4.3.1. Verification of Optimized Parameters
The hyperparameter configurations obtained through Optuna optimization must be validated on an independent dataset to ensure the reliability and stability of the optimized results. The model is retrained and evaluated using the dataset described in
Section 3.1, with the pre-trained model reinitialized to verify the effectiveness of the optimized hyperparameters. The experimental setup follows the configuration outlined in
Section 4.1.2. After replacing the empirical hyperparameters with those identified by Optuna (
Table 8), the model is trained for 4000 steps, with checkpoints saved every 200 steps.
In low-resource settings, models are highly susceptible to overfitting due to the limited amount of training data.

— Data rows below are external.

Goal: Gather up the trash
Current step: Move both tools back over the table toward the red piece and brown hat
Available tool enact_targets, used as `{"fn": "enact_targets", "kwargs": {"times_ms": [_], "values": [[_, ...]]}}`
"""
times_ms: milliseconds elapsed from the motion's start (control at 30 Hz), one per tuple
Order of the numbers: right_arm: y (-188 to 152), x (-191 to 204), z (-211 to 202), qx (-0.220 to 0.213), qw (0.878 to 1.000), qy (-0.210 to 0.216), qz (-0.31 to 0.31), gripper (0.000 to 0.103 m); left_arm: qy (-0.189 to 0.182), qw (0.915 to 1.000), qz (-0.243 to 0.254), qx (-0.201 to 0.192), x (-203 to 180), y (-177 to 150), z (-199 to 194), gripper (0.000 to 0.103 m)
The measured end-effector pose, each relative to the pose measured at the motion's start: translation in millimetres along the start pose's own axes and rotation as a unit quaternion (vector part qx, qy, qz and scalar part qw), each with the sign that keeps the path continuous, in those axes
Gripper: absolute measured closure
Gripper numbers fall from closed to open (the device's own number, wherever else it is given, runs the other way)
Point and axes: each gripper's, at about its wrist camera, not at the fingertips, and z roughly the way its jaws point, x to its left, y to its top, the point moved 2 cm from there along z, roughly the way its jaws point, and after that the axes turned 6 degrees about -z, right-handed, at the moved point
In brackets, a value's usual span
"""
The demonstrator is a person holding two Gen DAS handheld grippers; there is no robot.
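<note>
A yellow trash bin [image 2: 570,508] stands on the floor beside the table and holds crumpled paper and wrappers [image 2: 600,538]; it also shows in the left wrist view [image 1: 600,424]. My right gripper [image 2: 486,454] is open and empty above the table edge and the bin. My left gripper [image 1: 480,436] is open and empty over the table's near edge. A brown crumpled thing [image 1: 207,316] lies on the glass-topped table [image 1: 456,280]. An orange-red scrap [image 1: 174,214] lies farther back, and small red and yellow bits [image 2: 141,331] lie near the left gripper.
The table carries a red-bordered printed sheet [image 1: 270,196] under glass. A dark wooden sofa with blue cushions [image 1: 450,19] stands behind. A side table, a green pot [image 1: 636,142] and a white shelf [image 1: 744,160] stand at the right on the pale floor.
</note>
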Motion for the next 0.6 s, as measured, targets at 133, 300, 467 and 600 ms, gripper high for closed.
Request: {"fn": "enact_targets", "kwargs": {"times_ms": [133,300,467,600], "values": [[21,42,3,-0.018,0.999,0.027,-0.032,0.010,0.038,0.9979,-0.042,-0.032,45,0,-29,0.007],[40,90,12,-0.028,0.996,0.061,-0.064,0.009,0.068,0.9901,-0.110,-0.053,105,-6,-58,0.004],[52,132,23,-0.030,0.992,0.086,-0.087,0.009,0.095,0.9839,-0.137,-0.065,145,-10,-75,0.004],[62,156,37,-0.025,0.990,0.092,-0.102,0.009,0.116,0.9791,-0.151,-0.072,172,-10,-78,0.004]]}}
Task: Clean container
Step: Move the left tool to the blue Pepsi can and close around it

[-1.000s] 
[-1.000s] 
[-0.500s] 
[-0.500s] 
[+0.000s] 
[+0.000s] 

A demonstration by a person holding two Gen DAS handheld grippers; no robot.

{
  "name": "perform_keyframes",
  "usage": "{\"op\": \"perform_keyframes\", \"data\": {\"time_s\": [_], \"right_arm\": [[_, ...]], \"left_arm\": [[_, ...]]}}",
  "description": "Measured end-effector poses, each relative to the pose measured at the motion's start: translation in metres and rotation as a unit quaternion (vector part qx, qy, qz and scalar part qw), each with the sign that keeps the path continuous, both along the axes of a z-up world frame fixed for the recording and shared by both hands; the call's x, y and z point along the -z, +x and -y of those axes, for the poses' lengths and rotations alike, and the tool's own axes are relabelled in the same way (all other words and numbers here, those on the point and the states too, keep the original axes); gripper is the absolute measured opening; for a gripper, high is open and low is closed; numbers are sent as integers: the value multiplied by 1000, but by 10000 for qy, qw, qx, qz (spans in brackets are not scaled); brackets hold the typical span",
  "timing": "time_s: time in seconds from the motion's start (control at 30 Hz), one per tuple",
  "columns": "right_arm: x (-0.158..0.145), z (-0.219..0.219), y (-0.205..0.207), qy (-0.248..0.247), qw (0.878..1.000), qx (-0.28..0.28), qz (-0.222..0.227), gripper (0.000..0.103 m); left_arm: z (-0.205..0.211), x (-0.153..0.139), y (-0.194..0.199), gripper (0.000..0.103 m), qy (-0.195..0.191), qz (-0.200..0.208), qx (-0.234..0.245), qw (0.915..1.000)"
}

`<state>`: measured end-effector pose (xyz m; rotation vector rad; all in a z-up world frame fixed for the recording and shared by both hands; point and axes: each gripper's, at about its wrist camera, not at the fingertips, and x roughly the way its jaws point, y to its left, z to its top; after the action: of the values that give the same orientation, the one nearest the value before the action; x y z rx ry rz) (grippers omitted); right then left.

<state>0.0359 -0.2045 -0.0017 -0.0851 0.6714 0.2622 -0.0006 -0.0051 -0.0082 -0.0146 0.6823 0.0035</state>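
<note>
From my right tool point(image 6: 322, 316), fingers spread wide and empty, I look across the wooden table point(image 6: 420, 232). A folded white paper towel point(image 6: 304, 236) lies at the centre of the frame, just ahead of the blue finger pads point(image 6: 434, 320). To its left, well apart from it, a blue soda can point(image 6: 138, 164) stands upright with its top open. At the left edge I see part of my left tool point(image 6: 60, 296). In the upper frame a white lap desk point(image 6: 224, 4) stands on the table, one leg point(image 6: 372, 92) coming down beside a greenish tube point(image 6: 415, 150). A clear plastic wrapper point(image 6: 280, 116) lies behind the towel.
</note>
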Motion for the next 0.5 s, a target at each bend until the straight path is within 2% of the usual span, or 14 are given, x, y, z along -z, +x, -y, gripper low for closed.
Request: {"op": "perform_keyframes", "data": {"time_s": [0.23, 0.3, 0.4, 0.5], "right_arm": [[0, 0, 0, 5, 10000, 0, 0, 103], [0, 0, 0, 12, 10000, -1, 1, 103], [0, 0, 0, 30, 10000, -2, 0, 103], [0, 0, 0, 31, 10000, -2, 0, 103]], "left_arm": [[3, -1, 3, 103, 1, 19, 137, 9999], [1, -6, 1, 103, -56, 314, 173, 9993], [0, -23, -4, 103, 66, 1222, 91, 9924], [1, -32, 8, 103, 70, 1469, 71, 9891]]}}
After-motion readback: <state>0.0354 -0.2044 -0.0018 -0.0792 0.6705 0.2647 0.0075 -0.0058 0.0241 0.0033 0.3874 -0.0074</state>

To mitigate this issue, this paper introduces a dual-metric early stopping strategy to improve training stability and prevent performance degradation.

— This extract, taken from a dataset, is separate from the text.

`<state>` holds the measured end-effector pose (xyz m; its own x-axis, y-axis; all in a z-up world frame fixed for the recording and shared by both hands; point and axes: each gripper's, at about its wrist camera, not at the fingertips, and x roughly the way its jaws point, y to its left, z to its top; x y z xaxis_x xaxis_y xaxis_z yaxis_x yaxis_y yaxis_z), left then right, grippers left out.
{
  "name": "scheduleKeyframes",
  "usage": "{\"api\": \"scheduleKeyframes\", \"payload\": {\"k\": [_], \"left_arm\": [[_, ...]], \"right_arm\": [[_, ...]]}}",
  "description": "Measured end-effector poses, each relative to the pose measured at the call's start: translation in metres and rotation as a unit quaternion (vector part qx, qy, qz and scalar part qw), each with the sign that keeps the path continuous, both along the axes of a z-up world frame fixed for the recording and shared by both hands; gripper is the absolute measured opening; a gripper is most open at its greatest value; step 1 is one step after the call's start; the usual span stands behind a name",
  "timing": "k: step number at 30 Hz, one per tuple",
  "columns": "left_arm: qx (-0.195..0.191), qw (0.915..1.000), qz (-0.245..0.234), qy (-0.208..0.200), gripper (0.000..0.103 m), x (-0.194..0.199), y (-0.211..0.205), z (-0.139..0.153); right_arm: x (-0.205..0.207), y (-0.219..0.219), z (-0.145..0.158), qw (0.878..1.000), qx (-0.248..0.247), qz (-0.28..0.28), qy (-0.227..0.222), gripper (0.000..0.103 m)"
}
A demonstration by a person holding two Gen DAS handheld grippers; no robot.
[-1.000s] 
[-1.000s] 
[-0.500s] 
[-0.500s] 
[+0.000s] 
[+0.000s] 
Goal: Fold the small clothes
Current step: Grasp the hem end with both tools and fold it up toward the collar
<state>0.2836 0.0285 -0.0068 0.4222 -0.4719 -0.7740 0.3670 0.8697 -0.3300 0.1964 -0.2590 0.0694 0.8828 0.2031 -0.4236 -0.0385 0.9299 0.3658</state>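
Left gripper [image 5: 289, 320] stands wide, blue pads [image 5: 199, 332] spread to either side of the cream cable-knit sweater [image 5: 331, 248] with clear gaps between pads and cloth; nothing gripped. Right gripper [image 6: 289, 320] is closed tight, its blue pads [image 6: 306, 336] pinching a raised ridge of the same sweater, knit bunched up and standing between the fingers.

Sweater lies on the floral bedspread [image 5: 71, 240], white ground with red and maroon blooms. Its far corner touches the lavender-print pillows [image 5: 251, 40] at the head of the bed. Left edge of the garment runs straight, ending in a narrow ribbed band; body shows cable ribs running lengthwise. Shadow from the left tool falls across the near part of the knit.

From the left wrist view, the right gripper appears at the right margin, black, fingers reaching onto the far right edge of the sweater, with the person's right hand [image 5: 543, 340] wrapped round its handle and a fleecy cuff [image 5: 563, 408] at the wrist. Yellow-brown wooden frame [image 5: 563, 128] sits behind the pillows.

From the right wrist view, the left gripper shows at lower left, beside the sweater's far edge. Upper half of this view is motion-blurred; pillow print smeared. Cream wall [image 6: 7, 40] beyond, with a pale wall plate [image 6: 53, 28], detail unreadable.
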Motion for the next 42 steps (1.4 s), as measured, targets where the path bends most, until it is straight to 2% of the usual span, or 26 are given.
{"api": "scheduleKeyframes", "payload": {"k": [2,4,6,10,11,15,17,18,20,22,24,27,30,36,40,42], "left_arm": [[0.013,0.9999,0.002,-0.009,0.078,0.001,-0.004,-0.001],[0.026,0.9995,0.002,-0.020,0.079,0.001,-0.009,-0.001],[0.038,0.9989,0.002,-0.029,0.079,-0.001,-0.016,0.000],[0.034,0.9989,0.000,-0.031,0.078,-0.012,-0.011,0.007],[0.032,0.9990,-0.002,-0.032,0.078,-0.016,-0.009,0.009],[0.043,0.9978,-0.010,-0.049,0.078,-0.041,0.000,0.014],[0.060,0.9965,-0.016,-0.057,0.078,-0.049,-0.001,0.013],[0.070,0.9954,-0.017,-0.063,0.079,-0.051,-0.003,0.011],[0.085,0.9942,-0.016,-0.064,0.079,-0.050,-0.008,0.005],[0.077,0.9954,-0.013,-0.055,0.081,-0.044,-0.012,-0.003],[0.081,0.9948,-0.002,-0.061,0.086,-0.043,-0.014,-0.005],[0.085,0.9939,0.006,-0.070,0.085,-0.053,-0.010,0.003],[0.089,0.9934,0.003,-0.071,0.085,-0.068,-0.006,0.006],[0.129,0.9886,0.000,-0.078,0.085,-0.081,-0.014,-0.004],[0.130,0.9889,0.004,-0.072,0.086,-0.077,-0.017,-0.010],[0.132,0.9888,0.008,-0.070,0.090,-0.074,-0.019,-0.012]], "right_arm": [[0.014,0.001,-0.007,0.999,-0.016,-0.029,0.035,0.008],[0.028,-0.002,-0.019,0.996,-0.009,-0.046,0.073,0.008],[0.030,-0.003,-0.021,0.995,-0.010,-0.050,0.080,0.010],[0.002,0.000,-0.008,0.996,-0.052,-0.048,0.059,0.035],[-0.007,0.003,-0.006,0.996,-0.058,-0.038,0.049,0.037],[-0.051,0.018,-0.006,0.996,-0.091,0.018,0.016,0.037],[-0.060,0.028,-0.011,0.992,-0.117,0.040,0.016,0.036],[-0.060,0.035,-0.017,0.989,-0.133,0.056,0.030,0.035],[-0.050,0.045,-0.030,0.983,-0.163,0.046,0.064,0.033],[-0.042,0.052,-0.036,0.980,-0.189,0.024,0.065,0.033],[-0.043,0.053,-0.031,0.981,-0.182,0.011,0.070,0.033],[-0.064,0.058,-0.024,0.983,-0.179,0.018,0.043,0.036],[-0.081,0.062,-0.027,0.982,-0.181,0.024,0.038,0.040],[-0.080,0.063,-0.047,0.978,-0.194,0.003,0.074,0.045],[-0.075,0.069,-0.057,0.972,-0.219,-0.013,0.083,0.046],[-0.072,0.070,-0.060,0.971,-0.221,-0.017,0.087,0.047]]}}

To robustly evaluate the effectiveness of LoRA fine-tuning strategies and hyperparameter optimization, randomized seed-repeat experiments were conducted on three low-resource languages (Ug, Kk, and Ky). Specifically, each experiment was independently trained using three distinct random seeds (42, 2025, and 12). The final WER was recorded for each run, and the mean, standard deviation (SD), and 95% confidence interval (CI) were calculated to ensure robust and reproducible results. The performance metrics reported represent the average across the three seed experiments. The results are summarized in
Table 9.
Experimental results show that after LoRA fine-tuning with parameters optimized via Optuna, the WER for all three languages was significantly lower than that of the baseline LoRA fine-tuning. Specifically, for Ug, the WER decreased from 55.58% to 34.60%, a reduction of 20.98%; for Kk, it dropped from 30.81% to 24.35%, a reduction of 6.46%; and for Ky, it declined from 49.84% to 41.12%, a reduction of 8.72%. In addition, the small standard deviations and 95% confidence intervals indicate that the results are stable and reproducible across repeated experiments.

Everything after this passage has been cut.